NAMD 2.12 multicore CUDA on Ubuntu 16.04 with NVIDIA Tesla M10 produces segmentation fault

From: Wilson,Michael (michawilson_at_uchc.edu)
Date: Tue Jul 18 2017 - 13:57:16 CDT

Hello,

I am working on the development team for NMRbox (http://nmrbox.org). NMRbox is a cloud-based virtual machine loaded with NMR software. We would like to include NAMD with multicore and CUDA support on our platform. I have been struggling to get the right combination of GPU and CUDA drivers.

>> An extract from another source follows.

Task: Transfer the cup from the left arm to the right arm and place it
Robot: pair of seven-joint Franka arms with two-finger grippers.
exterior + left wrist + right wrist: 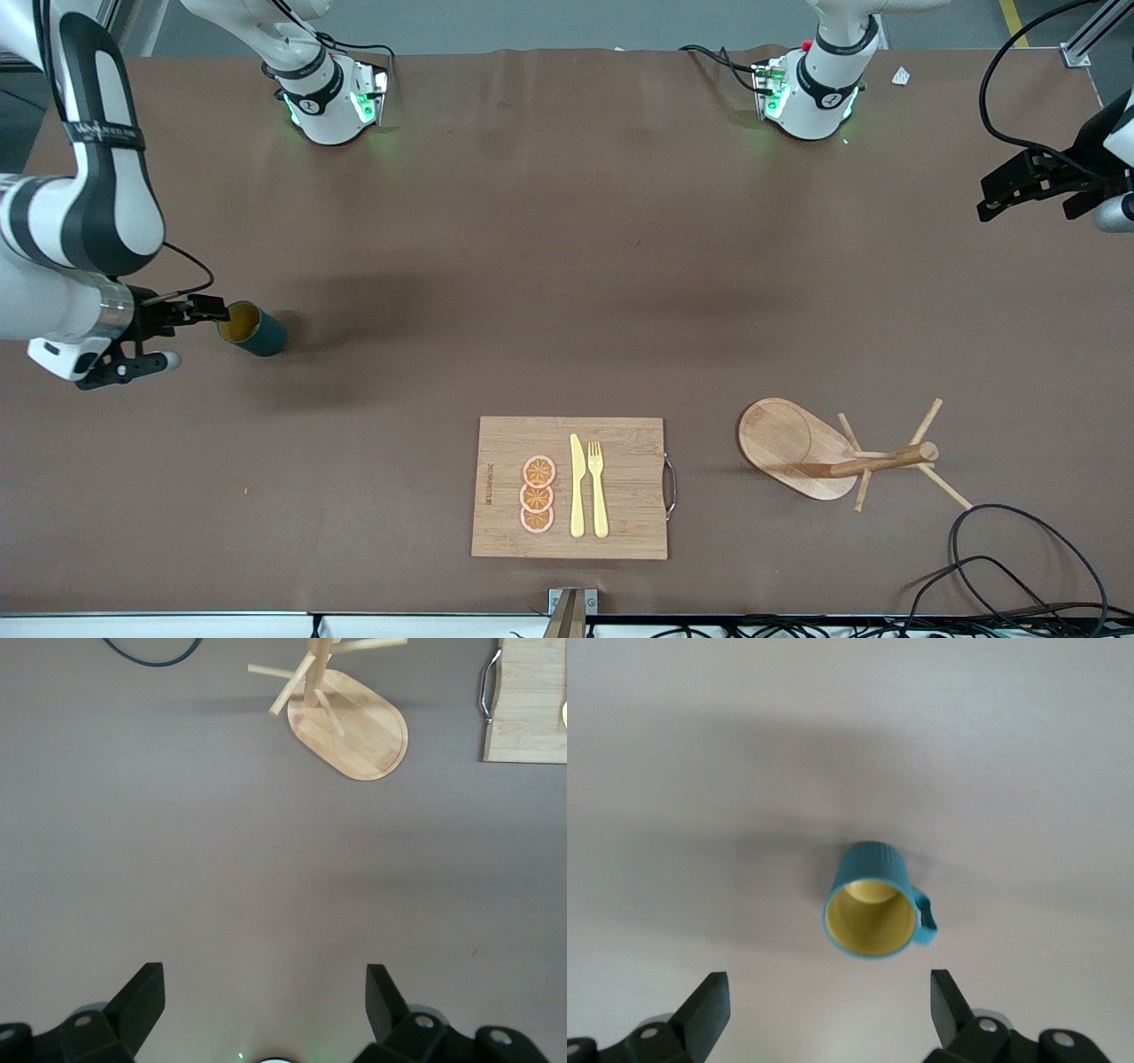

I now have compatible versions that allow the graphical use of the GPU, but running NAMD with CUDA is generating a segmentation fault without meaningful error messages. I am hopeful that someone on the list will be able to help recognize the problem and set me on the correct path to resolving the issue.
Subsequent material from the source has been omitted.